Problem requirements :: Verbatim output of the lines below is required, with the images omitted.

Data items ::
╔══
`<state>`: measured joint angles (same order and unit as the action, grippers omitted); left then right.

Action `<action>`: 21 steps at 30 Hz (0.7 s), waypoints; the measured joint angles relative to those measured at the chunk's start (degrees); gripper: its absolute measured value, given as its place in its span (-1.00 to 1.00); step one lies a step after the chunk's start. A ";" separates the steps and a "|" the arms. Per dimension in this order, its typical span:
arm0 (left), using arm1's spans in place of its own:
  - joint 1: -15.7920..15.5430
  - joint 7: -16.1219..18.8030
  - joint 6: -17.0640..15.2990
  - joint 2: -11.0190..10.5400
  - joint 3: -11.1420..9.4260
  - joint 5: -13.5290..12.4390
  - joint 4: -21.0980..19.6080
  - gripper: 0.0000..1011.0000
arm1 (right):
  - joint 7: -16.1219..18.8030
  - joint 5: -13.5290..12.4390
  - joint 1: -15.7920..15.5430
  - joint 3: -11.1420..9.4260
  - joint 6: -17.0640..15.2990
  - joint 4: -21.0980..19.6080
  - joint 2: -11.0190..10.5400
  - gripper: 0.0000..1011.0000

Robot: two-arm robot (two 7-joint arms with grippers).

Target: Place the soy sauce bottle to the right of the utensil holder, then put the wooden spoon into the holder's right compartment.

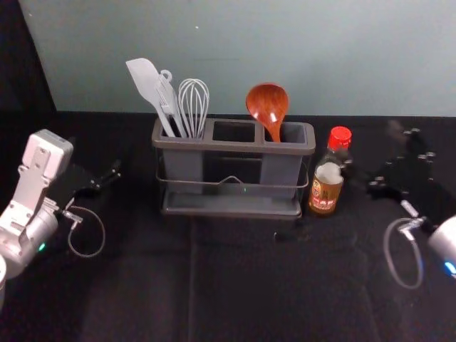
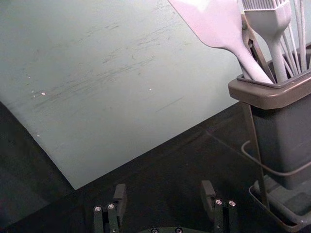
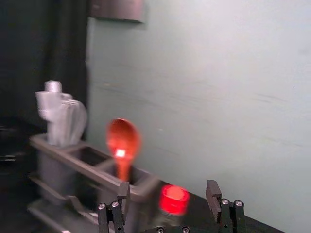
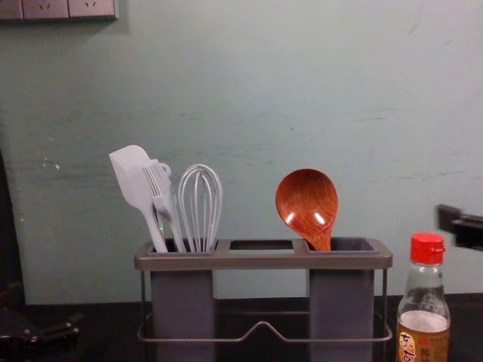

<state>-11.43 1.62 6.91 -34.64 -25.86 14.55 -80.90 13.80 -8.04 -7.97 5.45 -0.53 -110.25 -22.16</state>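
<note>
The grey utensil holder (image 1: 232, 147) stands mid-table. A wooden spoon (image 1: 268, 108) rests bowl-up in its right compartment, also visible as the spoon (image 4: 307, 204) in the chest view. Just right of the holder, the soy sauce bottle (image 1: 328, 178) stands upright with a red cap (image 4: 427, 248). My right gripper (image 1: 372, 149) is open beside the bottle's upper right; in its wrist view the right gripper (image 3: 169, 194) has the red cap showing between its fingers, not gripped. Left of the holder, my left gripper (image 1: 107, 179) is open and empty, as the left gripper (image 2: 164, 191) also shows in its wrist view.
A white spatula (image 1: 147, 82), a brush (image 4: 160, 192) and a whisk (image 1: 193, 107) stand in the holder's left compartment. A wire rail (image 4: 263, 324) runs across its front. A pale wall (image 1: 235, 50) rises behind the dark table (image 1: 242, 285).
</note>
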 joint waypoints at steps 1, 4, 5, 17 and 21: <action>0.00 0.00 0.00 0.00 0.00 0.00 0.00 0.99 | -0.36 0.01 -0.11 -0.62 0.16 0.27 0.04 0.98; 0.00 0.00 0.00 0.00 0.00 0.00 0.00 0.99 | -1.59 0.15 -0.26 -2.92 0.63 1.35 0.40 0.98; 0.00 0.00 0.00 0.00 0.00 0.00 0.00 0.99 | -2.13 0.36 -0.18 -3.85 0.78 2.07 0.59 0.98; 0.00 0.00 0.00 0.00 0.00 0.00 0.00 0.99 | -5.78 6.31 5.36 -5.38 0.34 12.41 2.00 0.98; 0.00 0.00 0.00 0.00 0.00 0.00 0.00 0.99 | -5.99 8.47 7.99 -4.14 0.57 16.89 2.61 0.98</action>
<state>-11.43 1.62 6.91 -34.65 -25.86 14.55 -80.90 7.81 0.43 0.02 1.31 0.04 -93.36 -19.55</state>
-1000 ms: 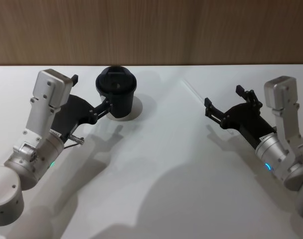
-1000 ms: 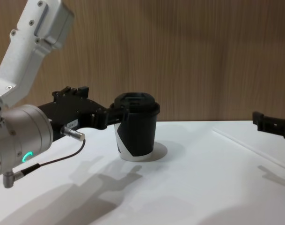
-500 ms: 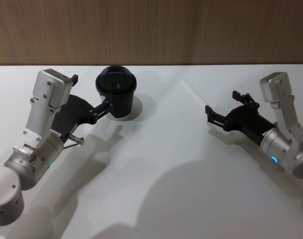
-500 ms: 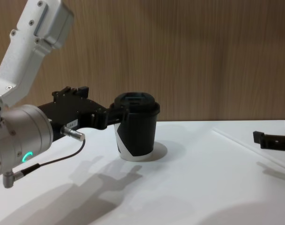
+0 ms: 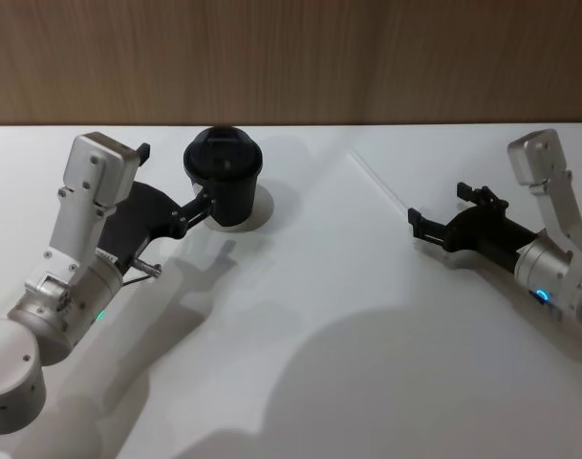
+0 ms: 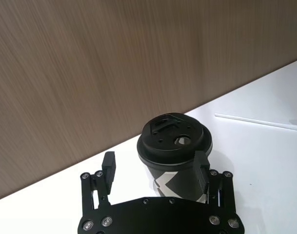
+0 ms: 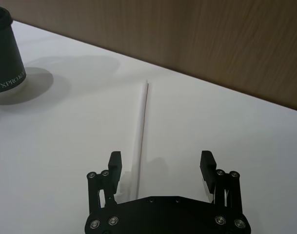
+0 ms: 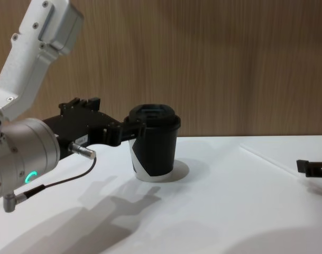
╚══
The completed task ::
`<state>`: measured joint angles (same order and unit as the action, grippers omitted); left then right.

Action `<action>`: 21 steps at 30 Hz (0.7 s), waypoints; the measured joint angles relative to those measured at the chunk's start (degrees); gripper: its absolute measured value, given as its place in its span (-1.00 to 1.00); step one lies a step after the chunk's start. A ";" separates the steps and a "|" the arms. Per dimension in this order, its typical span:
arm0 (left), using arm1's spans in place of its own:
  - joint 1: -15.7920..15.5430
  - joint 7: -16.1219..18.8030
  - joint 6: -17.0640..15.2990
  - joint 2: -11.0190..10.5400
  - joint 3: -11.1420..9.4260
  - joint 5: -13.5290..12.4390
  - joint 4: -21.0980..19.6080
  - gripper: 0.0000..1011.0000
arm1 (right):
  - joint 7: -16.1219..18.8030
  - joint 5: -13.5290..12.4390
  - joint 1: -15.7920..15.5430
  - joint 3: -11.1420..9.4260
  - joint 6: -17.0640..15.2990
  - joint 4: -21.0980..19.6080
  - joint 2: -11.0190..10.5400
  - gripper: 0.0000..1011.0000

Robot: two-arm robot (two 7-joint arms with grippers).

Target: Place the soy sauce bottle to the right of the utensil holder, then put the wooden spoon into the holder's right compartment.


<state>-11.43 1.62 6.91 -34.64 -25.86 14.55 -80.90 13.80 -8.04 -7.97 5.45 -0.53 -110.25 -22.16</state>
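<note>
The grey utensil holder (image 1: 232, 147) stands mid-table. A wooden spoon (image 1: 268, 108) rests bowl-up in its right compartment, also visible as the spoon (image 4: 307, 204) in the chest view. Just right of the holder, the soy sauce bottle (image 1: 328, 178) stands upright with a red cap (image 4: 427, 248). My right gripper (image 1: 372, 149) is open beside the bottle's upper right; in its wrist view the right gripper (image 3: 169, 194) has the red cap showing between its fingers, not gripped. Left of the holder, my left gripper (image 1: 107, 179) is open and empty, as the left gripper (image 2: 164, 191) also shows in its wrist view.
A white spatula (image 1: 147, 82), a brush (image 4: 160, 192) and a whisk (image 1: 193, 107) stand in the holder's left compartment. A wire rail (image 4: 263, 324) runs across its front. A pale wall (image 1: 235, 50) rises behind the dark table (image 1: 242, 285).
</note>
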 joint waypoints at steps 1, 4, 5, 17 and 21: <action>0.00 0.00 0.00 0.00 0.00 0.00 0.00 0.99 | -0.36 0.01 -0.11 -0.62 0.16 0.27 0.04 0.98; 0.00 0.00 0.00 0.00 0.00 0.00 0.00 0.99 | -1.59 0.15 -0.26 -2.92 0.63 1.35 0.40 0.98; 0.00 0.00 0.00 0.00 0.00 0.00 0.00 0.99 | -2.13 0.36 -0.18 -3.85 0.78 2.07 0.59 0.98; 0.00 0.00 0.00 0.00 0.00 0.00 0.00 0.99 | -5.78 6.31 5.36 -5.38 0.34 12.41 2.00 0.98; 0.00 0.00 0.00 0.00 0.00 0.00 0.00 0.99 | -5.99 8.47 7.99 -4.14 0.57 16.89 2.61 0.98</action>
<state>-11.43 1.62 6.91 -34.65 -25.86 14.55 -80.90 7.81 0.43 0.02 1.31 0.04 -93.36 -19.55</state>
-1000 ms: 
-1000 ms: 
-500 ms: 
-500 ms: 
+0 ms: 
+0 ms: 
+0 ms: 
+0 ms: 

The response to the exercise has been completed.